Una Epopeya misionera
Padre Juan Terradas Soler C. P. C. R
III
REPAROS QUE A ESPAÑA PUEDEN HACERSE EN SUS CAMPAÑAS POR LA HISPANIDAD (5)
La raza, dice Maeztu, no se define ni por el color de la piel ni por la estatura ni por los caracteres anatómicos del cuerpo. Ni se contiene en unos límites geográficos o en un nivel determinado sobre el mar. La raza no es la nación, que expresa una comunidad regida por una forma de gobierno y por unas leyes; ni es la patria, que dice una especie de paternidad, de sangre, de lugar, de instituciones, de historia. La raza, decimos apuntando al ídolo del racismo moderno, no es un tipo biológico definidos por la soberbia propia y por el desdén a las otras razas, depurado por la selección y la higiene, con destinos trascendentales sobre todas las demás razas.
La raza, la hispanidad, es algo espiritual que trasciende sobre las diferencias biológicas y psicológicas y los conceptos de nación y patria. Si la noción de catolicidad pudiese reducirse en su ámbito y aplicarse sin peligro a una institución histórica que no fuera el catolicismo, diríamos que la hispanidad importa cierta catolicidad dentro de los grandes límites de una agrupación de naciones y de raza.
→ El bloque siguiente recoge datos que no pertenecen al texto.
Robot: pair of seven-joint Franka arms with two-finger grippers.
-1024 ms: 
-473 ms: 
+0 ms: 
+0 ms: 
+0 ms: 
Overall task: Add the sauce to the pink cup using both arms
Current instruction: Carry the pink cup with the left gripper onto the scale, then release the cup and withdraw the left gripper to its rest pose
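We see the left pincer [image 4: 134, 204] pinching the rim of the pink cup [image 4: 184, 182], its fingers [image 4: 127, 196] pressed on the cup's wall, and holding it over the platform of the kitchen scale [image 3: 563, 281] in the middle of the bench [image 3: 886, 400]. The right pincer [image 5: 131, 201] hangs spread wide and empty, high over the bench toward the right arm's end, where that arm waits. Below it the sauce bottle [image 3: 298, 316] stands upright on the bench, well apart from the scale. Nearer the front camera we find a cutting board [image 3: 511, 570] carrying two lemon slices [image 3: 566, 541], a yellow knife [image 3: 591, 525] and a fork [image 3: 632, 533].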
Es algo espiritual, de orden divino y humano a la vez, porque comprende el factor religioso, el catolicismo en nuestro caso, por el que entroncamos con el catolicismo “católico”, si así puede decirse, y los otros factores meramente humanos, la tradición, la cultura, el temperamento colectivo, la historia, calificados y matizados por el elemento religioso como factor principal; de donde resulta una civilización específica, con un origen, una forma histórica y unas tendencias que la clasifican dentro de la Historia Universal.
Entendida así la hispanidad, diríamos que es la proyección de la fisonomía de España fuera de sí y sobre los pueblos que integran la hispanidad. Es el temperamento español, no el temperamento fisiológico, sino el moral e histórico, que se ha transfundido a otras razas y a otras naciones y a otras tierras y las ha marcado con el sello del alma española, de la vida y de la acción española. Es el genio de España que ha incubado el genio de otras tierras y razas, y, sin desnaturalizarlo, lo ha elevado y depurado y lo ha hecho semejante a sí. Así entendemos la raza y la hispanidad.
En el Cielo, dice el Apocalipsis, gentes de toda nación y raza bendicen a Dios con esté himno: “Nos redimiste, Señor, con tu sangre, de toda nación, y has hecho de todos un solo reino”. Alejando toda profanidad en la aplicación, ¿por qué todas las gentes de Hispanoamérica no podrían bendecir a la Madre España y decirle: “Señora, nos sacaste un día de la idolatría y la barbarie y nos imprimiste una semejanza tuya, que aún perdura después de más de cuatro siglos? Somos la hispanidad, Señora, porque si no formamos un reino único de orden político, pero tenemos idéntico espíritu, y ese espíritu es el que nos une y nos señala una ruta a seguir en la Historia”.
Así queda definido el problema de la hispanidad en su fórmula espiritual, y queda al mismo tiempo resuelta la dificultad que podría ofrecerse por la enorme diferencia de tipos biológicos, de cultura, de lengua, que nos ofrecen estas Américas, hasta reduciéndolas al tipo latino o hispano.
Y así definida la hispanidad, yo digo que es una tentación y un deber, para los españoles y americanos, acometer la hispanización de la América latina. Tentación en el buen sentido, porque todo ser apetece su engrandecimiento, y América y España se brindan mutuamente, más que otros países del mundo, anchos horizontes hacia donde expansionarse. Deber, porque lo hemos contraído ante nuestra propia Historia, que nos impone la obligación moral de la continuidad, so pena de errar la ruta de nuestros destinos. Hemos hecho lo más; nos queda por hacer lo menos. Hemos conquistado y colonizado y convivido en español; hemos de reconquistar nuestro propio espíritu, que va desvaneciéndose en América.